--- WHAT YOU WILL DO ---
Search the material below for the word "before". Copy every line that has it.

----------------

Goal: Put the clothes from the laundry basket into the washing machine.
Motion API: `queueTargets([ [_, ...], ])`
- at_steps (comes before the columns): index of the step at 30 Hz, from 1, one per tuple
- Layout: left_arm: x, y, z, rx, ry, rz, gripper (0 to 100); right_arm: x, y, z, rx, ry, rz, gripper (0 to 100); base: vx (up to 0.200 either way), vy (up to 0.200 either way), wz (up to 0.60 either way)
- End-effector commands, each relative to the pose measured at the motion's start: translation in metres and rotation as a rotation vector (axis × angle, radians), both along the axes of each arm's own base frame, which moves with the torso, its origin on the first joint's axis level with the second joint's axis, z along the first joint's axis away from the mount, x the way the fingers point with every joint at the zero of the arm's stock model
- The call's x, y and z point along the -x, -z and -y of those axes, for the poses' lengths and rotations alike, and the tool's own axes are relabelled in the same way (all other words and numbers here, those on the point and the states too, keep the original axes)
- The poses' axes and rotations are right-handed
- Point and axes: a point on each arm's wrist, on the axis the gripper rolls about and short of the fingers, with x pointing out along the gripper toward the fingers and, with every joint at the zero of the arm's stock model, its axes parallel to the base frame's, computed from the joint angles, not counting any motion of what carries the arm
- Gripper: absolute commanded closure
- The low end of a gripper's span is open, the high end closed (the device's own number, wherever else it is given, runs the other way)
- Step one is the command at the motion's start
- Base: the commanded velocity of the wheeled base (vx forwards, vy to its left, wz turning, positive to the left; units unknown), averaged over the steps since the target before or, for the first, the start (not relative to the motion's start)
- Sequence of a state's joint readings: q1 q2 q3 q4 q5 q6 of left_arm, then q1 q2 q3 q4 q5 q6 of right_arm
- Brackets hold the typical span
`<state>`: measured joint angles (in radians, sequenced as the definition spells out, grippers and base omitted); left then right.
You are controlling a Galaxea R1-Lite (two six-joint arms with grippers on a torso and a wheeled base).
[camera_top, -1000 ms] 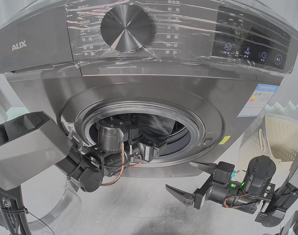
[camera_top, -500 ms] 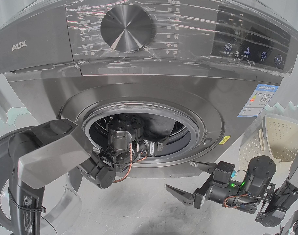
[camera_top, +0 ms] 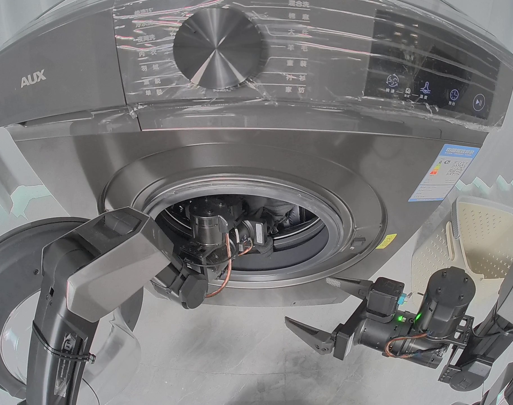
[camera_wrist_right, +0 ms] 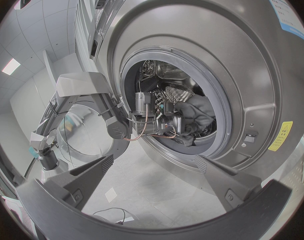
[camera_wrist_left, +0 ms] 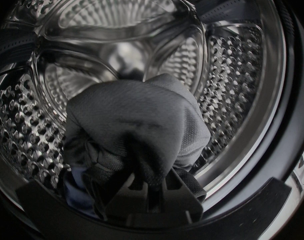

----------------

--- TASK OUTPUT ---
- at_steps (comes before the columns): index of the step at 30 Hz, from 1, one per tuple
- Base: the commanded velocity of the wheeled base (vx forwards, vy to its left, wz turning, positive to the left; units unknown), averaged over the steps since the target before or, for the first, the start (not relative to the motion's start)

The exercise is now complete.